Il brano in questione (che Francesco aveva già citato in Gaudete et exsultate al n° 148 – segno che gli è caro) è tratto dal n° 9 del piccolo trattato di carattere ascetico Consigli a un religioso per raggiungere la perfezione [1], un’opera minore del Santo Dottore della Chiesa che sintetizza in quattro punti essenziali come raggiungere in breve tempo la perfezione: la rassegnazione, la mortificazione, l’esercizio delle virtù, la solitudine materiale e spirituale. Il brano citato fa parte del quarto punto, quello relativo alla solitudine materiale e spirituale, che qui riportiamo per esteso:

Quanto poi a quest’ultimo consiglio, è necessario che la Cortesia Vostra reputi tutte le cose del mondo come finite per lei; e quando per necessità le dovesse trattare, lo faccia con sommo distacco, quasi non esistessero. Giacché Dio l’ha cavato fuori e distolto dalle cose mondane, non ne faccia più conto alcuno; l’affare che potesse trattare per terza persona, non lo sbrighi da sé, e ciò sarà molto meglio; non desideri di vedere né esser veduto da nessuno. E si ricordi bene che, se nel giorno del giudizio Dio chiederà a chiunque dei fedeli stretto conto di una sola parola oziosa, quanto più chiederà conto di tutte al religioso, che gli consacrò tutta la sua vita e tutte le sue opere! Con questo non voglio dire che lasci di adempiere, con tutto l’impegno possibile e necessario, l’ufficio che ha e qualunque altra cosa che l’obbedienza le comandasse; ma faccia in modo da non riportarne la minima macchia di colpa, perché questa né Dio né l’obbedienza la vuole. Perciò le stia a cuore la continua orazione, ed anche in mezzo agli esercizi corporali veda di non tralasciarla. Sia che mangi o beva, sia che parli o tratti con secolari, o faccia qualunque altra cosa, sempre vada desiderando Dio e unendo a Lui l’affetto del cuore. Ciò è molto necessario per la solitudine interiore, la quale richiede che l’anima non abbia alcun pensiero che non sia indirizzato a Dio, e se ne resti nell’oblio di tutte le cose che sono e passano in questa breve e misera vita. In nessuna maniera brami di sapere altro, ma soltanto come meglio potrà servire a Dio e osservare gli obblighi del suo Istituto .

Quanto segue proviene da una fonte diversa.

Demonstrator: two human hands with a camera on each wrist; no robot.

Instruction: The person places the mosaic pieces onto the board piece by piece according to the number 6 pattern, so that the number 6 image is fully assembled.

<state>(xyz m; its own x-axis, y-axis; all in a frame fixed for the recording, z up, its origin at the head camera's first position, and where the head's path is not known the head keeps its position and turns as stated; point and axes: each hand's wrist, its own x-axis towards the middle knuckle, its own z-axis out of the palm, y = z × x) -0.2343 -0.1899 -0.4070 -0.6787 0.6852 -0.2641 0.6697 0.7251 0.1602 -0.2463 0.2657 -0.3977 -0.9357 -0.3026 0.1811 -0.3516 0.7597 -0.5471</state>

consigli, dicevamo, sono rivolti a un religioso – non un sacerdote ma un fratello converso, come si desume dal titolo “Vostra carità” (forse fra Martino dell’Assunzione) – ma possono ben giovare, mutatis mutandis, a chiunque si trovi in situazioni di avversità morali, di aridità o impantanamento spirituale. L’insegnamento che si può ricavare da S. Giovanni, secondo l’intelligente applicazione che ne fa Francesco, è che tali avversità non si supereranno mai nel raggiungimento di un benessere individualistico, di uno starsene tranquilli in disparte da “anima bella”, ma nel sentire nell’intimo del cuore che il gemito della propria anima che anela a Dio è, in fondo, lo stesso “gemito che deriva anche dalla contemplazione del mondo degli uomini, è un appello alla pienezza di fronte ai bisogni insoddisfatti dei nostri fratelli più poveri, davanti alla mancanza di senso della vita dei più giovani, alla solitudine degli anziani, ai soprusi contro l’ambiente. È un gemito che cerca di organizzarsi per incidere sugli eventi di una nazione, di una città; non come pressione o esercizio di potere, ma come servizio. Il grido del nostro popolo ci deve colpire, come Mosè, al quale Dio rivelò la sofferenza del suo popolo nell’incontro presso il roveto ardente (cfr Es 3,9)”.